Problem to solve - Every line below that has the string "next" needs to be copied.

Input records -
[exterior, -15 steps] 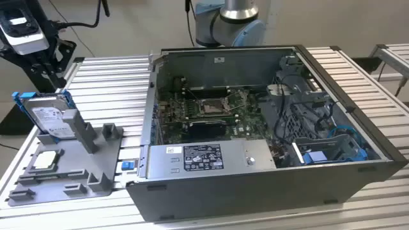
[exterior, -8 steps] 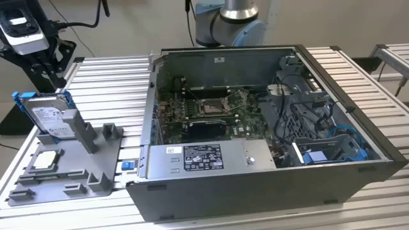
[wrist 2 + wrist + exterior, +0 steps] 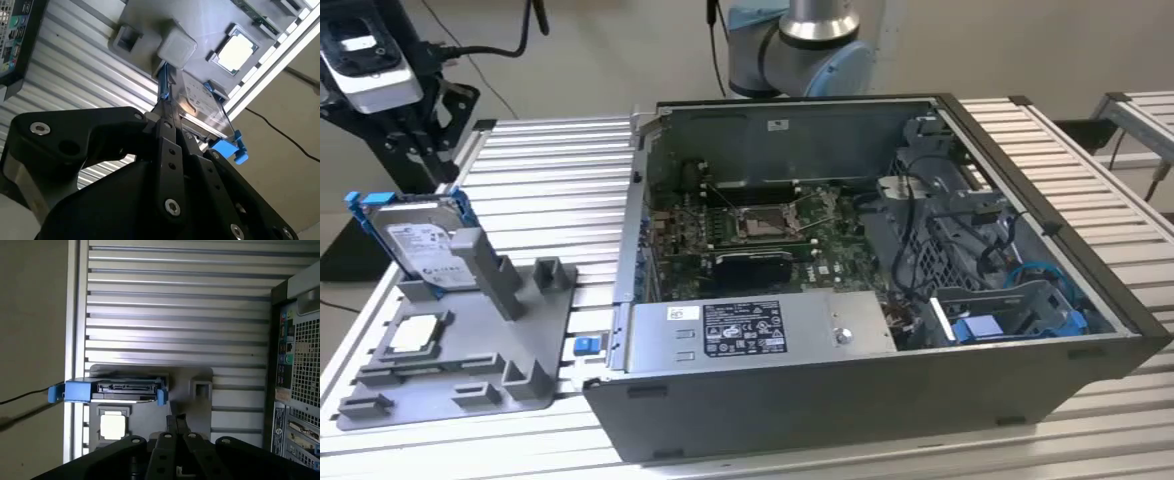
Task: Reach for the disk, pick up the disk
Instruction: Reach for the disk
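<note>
The disk [image 3: 424, 240] is a silver drive with a white label in a blue bracket. It stands on edge in a slot of the grey fixture [image 3: 520, 350] at the exterior view's left. My gripper [image 3: 434, 160] hangs above and a little behind it, not touching. Both wrist views look down past the fingers at the disk [image 3: 202, 107] [image 3: 125, 388], seen edge-on with its blue tabs sticking out. In both, the gripper [image 3: 162, 117] [image 3: 176, 419] has its black fingers pressed together with nothing between them.
A small square silver chip [image 3: 416, 335] lies flat in the fixture in front of the disk. An open computer case [image 3: 854, 280] stands to the exterior view's right on the ribbed metal table [image 3: 560, 160]. A small blue part [image 3: 587, 345] lies beside the case.
</note>
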You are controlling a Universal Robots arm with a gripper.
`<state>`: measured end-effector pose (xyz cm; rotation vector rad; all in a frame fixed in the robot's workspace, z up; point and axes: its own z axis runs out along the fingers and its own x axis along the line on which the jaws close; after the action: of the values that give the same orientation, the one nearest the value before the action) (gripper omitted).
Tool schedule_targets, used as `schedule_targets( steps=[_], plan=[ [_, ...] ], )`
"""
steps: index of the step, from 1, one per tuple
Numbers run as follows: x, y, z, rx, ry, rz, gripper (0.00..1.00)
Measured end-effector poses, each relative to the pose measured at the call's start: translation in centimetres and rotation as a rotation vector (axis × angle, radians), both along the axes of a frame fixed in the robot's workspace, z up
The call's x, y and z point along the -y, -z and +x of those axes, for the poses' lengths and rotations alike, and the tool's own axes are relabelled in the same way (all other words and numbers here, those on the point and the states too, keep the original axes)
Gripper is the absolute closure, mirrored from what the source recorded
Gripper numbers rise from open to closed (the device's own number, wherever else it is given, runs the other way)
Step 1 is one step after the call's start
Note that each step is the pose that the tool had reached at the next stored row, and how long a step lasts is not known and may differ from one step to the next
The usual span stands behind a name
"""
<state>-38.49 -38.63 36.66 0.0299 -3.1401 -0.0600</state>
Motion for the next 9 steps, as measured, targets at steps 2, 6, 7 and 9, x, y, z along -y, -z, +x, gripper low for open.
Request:
schedule_targets(
  steps=[2,6,7,9],
  plan=[
    [-0.41,0.01,-0.4,0.0000,0.000,0.0001,1.00],
    [-0.83,0.05,-1.9,-0.0002,0.000,-0.0001,1.00],
    [-0.91,0.07,-2.4,-0.0001,0.000,-0.0001,1.00],
    [-1.13,0.13,-3.3,0.0000,0.000,0.0000,1.00]
  ],
)
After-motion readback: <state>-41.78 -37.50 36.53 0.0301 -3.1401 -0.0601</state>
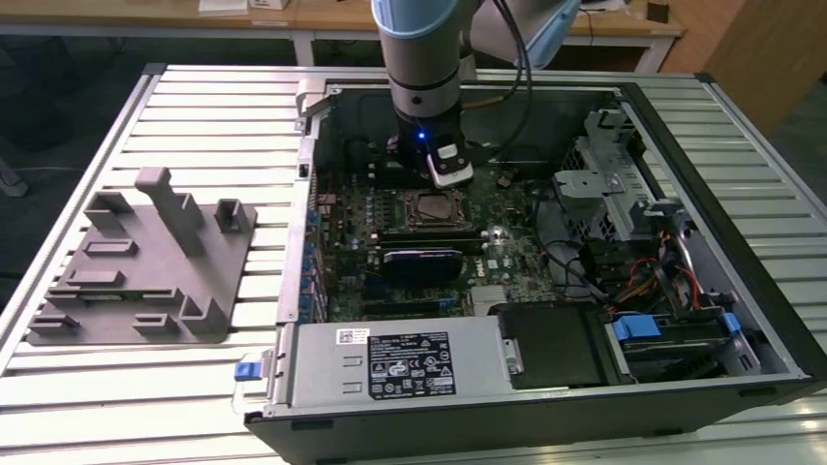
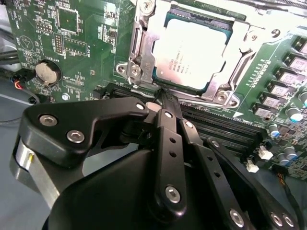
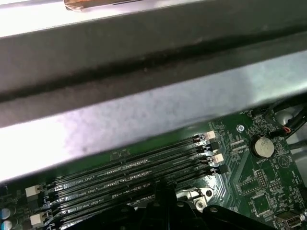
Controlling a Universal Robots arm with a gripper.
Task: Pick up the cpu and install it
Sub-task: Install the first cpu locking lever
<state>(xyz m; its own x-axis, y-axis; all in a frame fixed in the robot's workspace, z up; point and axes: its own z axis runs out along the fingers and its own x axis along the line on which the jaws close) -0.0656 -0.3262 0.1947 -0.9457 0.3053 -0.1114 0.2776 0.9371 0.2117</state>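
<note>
The cpu (image 2: 192,52), a flat square chip with a shiny silver top, lies inside the metal-framed socket (image 2: 139,57) on the green motherboard (image 2: 76,52). In the second wrist view my gripper (image 2: 164,96) hangs just off the socket's edge, beside the memory slots, with its black fingers pressed together and nothing between them. In the exterior view the gripper (image 1: 448,176) hovers inside the open computer case, slightly above and behind the socket (image 1: 431,207). In the first wrist view the finger tips (image 3: 160,187) are over the memory slots (image 3: 129,175).
The grey plastic tray with upright posts (image 1: 142,271) lies on the slatted table at the exterior view's left. The case walls (image 1: 310,145), drive cages (image 1: 607,184), cables and the power supply (image 1: 401,363) ring the motherboard. A coin battery (image 2: 47,72) sits near the socket.
</note>
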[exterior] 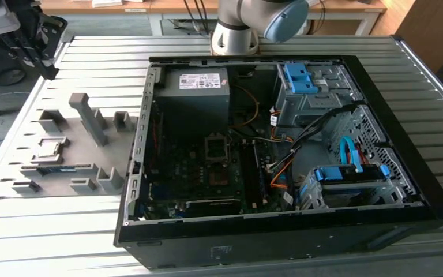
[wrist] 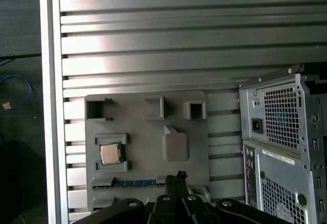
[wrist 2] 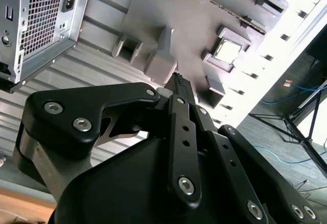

Task answer -
Note that each step is the pose that the tool had reached at the next stored row, and how long a step lasts is not known and may differ from one step to the next
Motion for the next 9 steps, as measured, targets at steps 2, 6, 7 and 9, x, y, z along -y, -z, +x, gripper low for open.

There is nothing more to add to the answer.